What ESB workers have to face up to and provide for is no different to what many others have already had to do, without bullying innocent parties. And given the reported levels of remuneration, they are better placed to deal with it than most.


----------



## Delboy (27 Nov 2013)

Deiseblue said:


> From a personal viewpoint I am hugely relieved that Labour form part of the Government as they continue to support the right to organise & the right to strike , FG on their own may not have held the same viewpoint.



Well, lets see how you feel when your without power for a few days.
Or when Google/Facebook/Intel announce next year they're pulling out of this country because electricity is not guaranteed.
Or when people die because operations were put off/accidents occur as a result of the outages.
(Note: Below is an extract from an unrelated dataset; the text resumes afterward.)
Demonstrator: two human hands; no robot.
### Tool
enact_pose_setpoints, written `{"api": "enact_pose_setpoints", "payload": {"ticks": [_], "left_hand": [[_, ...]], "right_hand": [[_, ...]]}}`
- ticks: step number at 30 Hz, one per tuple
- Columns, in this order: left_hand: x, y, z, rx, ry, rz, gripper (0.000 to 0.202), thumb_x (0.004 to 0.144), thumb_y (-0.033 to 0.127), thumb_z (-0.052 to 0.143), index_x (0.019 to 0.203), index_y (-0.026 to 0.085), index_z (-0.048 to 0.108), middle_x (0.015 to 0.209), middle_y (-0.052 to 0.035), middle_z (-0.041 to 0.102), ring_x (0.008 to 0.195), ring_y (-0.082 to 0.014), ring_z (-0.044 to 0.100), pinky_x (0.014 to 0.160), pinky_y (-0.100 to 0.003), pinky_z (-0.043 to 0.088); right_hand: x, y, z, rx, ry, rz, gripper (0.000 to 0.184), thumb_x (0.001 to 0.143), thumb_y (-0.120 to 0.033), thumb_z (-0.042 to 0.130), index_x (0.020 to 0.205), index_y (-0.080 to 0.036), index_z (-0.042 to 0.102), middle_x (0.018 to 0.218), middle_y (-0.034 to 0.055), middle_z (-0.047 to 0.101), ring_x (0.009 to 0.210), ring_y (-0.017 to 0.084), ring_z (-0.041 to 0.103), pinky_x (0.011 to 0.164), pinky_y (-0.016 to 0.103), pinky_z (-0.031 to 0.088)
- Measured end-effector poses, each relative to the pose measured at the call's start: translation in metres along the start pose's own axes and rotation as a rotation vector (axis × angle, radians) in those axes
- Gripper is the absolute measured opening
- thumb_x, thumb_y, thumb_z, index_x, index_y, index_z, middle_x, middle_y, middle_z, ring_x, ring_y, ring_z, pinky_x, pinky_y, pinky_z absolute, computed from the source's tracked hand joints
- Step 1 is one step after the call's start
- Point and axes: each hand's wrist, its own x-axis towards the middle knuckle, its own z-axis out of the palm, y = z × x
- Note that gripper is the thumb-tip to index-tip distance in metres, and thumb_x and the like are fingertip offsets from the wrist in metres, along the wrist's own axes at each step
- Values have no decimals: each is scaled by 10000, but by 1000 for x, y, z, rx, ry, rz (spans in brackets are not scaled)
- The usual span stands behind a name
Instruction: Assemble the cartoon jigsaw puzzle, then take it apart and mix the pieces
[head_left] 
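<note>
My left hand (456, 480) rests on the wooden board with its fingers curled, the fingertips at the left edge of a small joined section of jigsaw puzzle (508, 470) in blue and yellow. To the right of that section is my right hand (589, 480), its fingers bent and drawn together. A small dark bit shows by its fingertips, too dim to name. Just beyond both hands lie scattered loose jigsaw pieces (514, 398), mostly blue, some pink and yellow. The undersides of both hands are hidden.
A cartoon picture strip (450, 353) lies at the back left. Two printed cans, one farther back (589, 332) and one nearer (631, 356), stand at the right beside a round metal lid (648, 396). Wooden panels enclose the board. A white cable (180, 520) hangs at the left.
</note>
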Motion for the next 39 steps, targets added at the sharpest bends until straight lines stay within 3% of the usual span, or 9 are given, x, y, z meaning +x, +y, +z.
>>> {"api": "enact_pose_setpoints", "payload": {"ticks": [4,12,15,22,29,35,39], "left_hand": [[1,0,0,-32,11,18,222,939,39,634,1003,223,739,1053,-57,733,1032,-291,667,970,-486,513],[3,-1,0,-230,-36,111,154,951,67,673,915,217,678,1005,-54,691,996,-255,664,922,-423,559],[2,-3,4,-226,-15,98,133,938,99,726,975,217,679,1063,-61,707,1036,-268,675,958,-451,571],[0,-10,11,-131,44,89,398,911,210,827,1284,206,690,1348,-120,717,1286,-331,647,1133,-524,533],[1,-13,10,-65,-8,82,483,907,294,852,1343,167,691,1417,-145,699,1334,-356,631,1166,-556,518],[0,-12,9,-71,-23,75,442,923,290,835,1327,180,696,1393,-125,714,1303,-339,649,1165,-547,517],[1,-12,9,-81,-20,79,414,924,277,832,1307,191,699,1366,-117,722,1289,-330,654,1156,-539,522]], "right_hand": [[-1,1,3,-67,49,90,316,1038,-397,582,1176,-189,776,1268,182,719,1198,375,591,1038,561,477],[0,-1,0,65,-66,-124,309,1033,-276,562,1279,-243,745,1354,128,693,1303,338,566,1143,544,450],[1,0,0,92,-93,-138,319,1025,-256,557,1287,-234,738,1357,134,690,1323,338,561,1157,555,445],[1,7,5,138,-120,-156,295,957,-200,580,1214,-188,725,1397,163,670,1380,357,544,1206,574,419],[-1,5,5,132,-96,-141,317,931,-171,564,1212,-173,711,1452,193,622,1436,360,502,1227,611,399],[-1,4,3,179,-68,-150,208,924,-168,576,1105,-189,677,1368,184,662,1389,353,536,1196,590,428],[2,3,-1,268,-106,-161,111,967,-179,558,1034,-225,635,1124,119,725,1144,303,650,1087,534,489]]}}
The right to strike in a critical utility service that the entire country depends upon  where the average wage is over 75k and pensions can be up to 66% of final salary....Big Jim fought for that all right!


----------



## Deiseblue (27 Nov 2013)

Delboy said:


> Well, lets see how you feel when your without power for a few days.
> Or when Google/Facebook/Intel announce next year they're pulling out of this country because electricity is not guaranteed.
> Or when people die because operations were put off/accidents occur as a result of the outages.
> 
> The right to strike in a critical utility service that the entire country depends upon  where the average wage is over 75k and pensions can be up to 66% of final salary....Big Jim fought for that all right!



I think we are at cross purposes here , I totally agree with you - there will be no strike - a compromise will be arrived at as the thought of an ESB strike in the current climate is not something anyone wants - hopefully the threat of such a strike will be sufficient to force the ESB back to the table .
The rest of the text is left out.